According to the US DOE's Energy Information Administration, healthcare facilities account for 7% of electricity use by all commercial and institutional buildings. Additionally, lighting equipment represents as much as 42% of total electricity used in health care facilities. Despite the extraordinary costs associated with lighting systems, health care applications provide a unique set of challenges and opportunities, which given the lack of research funding, leaves a large separation between research and applied design. Despite the obvious benefits and in many cases unique, lighting practices implemented by health care providers and facility managers, these efforts and their related benefits largely go unmeasured. This has resulted in the general deficiency of quantified benefits of "good lighting" and limited design guidance with respect to both common and specialized health care environments.
For patient and health care professionals alike, patient experience, observation accuracy, procedure success, patient recovery and patient safety (slips, trips and falls, etc.) are of the utmost concern. Given the range in age of patients (newborn to geriatric), varying degree of patient mobility and duration of treatment and observation, lighting requirements vary greatly.
Since the degree of difficulty and resulting implications of visual tasks performed by patients are in sharp contrast to those performed by health care professionals, an extreme level of flexibility.

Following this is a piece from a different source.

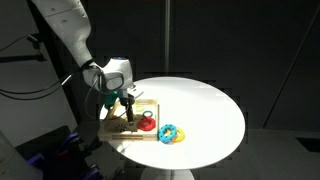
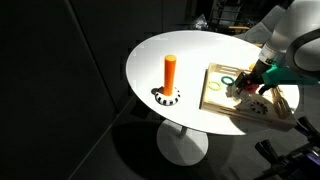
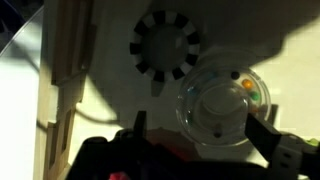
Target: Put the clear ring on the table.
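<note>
The clear ring [image 3: 222, 105], see-through with a few coloured specks, lies on the wooden tray [image 3: 65, 50]. My gripper [image 3: 200, 122] is open. Its two dark fingers stand either side of the ring and close above it; I cannot tell if they touch it. In both exterior views the gripper [image 1: 125, 104] [image 2: 250, 86] hangs low over the tray [image 1: 115, 128] [image 2: 216, 98], and the arm hides the clear ring there. The tray lies on the round white table [image 1: 205, 105] [image 2: 170, 50].
A red ring [image 1: 148, 122] lies on the tray beside the gripper, and a blue-and-yellow ring [image 1: 170, 133] lies at the tray's edge. A dark toothed ring [image 3: 165, 45] lies just beyond the clear ring. An orange peg [image 2: 170, 72] stands on a black-and-white base on the table.
</note>
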Available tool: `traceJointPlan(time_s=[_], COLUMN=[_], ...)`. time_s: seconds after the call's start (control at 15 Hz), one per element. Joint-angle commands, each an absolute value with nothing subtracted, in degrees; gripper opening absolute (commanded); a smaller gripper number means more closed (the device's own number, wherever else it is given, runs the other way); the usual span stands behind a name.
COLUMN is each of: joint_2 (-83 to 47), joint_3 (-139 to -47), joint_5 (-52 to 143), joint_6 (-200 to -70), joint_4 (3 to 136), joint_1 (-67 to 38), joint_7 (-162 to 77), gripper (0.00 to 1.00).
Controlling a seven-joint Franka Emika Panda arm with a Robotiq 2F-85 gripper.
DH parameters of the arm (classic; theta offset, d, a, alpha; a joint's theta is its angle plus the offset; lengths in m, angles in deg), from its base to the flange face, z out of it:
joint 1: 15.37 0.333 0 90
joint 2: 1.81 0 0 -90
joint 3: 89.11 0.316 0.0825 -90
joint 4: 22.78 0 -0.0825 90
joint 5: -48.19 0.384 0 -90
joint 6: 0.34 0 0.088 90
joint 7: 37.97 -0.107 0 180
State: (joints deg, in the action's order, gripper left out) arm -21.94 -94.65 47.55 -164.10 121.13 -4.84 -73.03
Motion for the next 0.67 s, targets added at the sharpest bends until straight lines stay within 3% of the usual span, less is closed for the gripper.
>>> traceJointPlan(time_s=[0.0,0.6], joint_2=[-19.4,-21.0], joint_3=[-96.0,-95.6], joint_5=[48.2,49.0], joint_6=[-163.2,-160.9], joint_4=[122.2,122.1], joint_1=[-3.9,-4.8], joint_7=[-72.9,-72.7], gripper=[1.0,1.0])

The shift away from monolithic hospital centric campuses to an outpatient population-centric model is becoming evident. Some sources indicate that inpatient volumes are predicted to fall 5%, vs. 30% growth in outpatient volume. In recent years, the shift in the healthcare facility archetype has driven facility design away from predictable sterility and towards residential and hotel-like interiors for an increased degree of patient comfort. This not only provides an atmosphere of recovery for the patient, but promotes a greater degree of family member and caretaker comfort and involvement throughout the recovery process. This has not only been shown to improve patient recovery but also to reduce the demand on overextended health care practitioners and staff.
To this end, many lighting practitioners also strive to strike a reasonable balance between the introduction of daylight and artificial lighting equipment.

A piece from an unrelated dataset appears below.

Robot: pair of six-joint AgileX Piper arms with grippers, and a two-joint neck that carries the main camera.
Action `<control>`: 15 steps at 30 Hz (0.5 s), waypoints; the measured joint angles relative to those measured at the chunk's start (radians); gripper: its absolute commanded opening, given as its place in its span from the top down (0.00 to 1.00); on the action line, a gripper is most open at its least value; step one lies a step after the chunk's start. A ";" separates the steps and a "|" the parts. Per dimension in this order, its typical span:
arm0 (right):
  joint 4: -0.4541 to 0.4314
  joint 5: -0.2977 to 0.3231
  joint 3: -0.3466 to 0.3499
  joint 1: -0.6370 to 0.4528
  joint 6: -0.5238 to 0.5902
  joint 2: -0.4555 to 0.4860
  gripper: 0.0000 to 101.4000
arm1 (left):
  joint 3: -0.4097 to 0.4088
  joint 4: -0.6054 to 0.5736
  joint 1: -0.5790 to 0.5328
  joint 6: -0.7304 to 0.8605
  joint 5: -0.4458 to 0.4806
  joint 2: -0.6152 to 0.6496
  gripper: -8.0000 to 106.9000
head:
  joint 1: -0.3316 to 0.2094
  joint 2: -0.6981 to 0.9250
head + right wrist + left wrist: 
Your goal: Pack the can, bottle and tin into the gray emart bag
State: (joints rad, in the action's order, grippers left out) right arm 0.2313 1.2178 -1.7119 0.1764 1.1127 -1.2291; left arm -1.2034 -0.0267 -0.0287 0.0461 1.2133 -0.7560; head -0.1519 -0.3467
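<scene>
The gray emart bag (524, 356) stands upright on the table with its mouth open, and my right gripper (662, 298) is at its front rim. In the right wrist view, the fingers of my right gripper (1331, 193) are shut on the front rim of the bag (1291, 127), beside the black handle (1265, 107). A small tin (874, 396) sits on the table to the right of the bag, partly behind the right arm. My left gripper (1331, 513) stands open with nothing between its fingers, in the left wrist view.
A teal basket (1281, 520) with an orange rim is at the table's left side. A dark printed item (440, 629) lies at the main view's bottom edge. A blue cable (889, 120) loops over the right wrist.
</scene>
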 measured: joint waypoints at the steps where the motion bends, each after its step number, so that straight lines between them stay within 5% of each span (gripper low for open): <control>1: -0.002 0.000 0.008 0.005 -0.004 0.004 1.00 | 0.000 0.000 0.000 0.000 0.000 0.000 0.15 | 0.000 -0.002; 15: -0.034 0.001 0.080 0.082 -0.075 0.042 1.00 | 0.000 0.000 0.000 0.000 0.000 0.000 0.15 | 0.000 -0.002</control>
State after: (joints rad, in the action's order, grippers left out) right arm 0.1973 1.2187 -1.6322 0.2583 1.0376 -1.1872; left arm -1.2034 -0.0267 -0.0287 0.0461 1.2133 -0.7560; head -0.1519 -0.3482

Additionally, providing patients the ability to control or adapt patient room lighting through accessible lighting controls, many times directly from the patient's bed, has been shown to provide positive benefits to the health and wellbeing of patients and foster a sense of independence. It is important to point out that for some patients, the simple act of flipping a switch or pressing a button may be an immensely complicated endeavor.
This makes the development of more advanced control systems using integrated technologies such as voice and gesture recognition very promising for disadvantaged patients. However, despite the understandable desire to promote patient-friendly interiors and access to lighting controls, these technologies can lead to reduced visual performance and visual fatigue for health practitioners if not implemented correctly.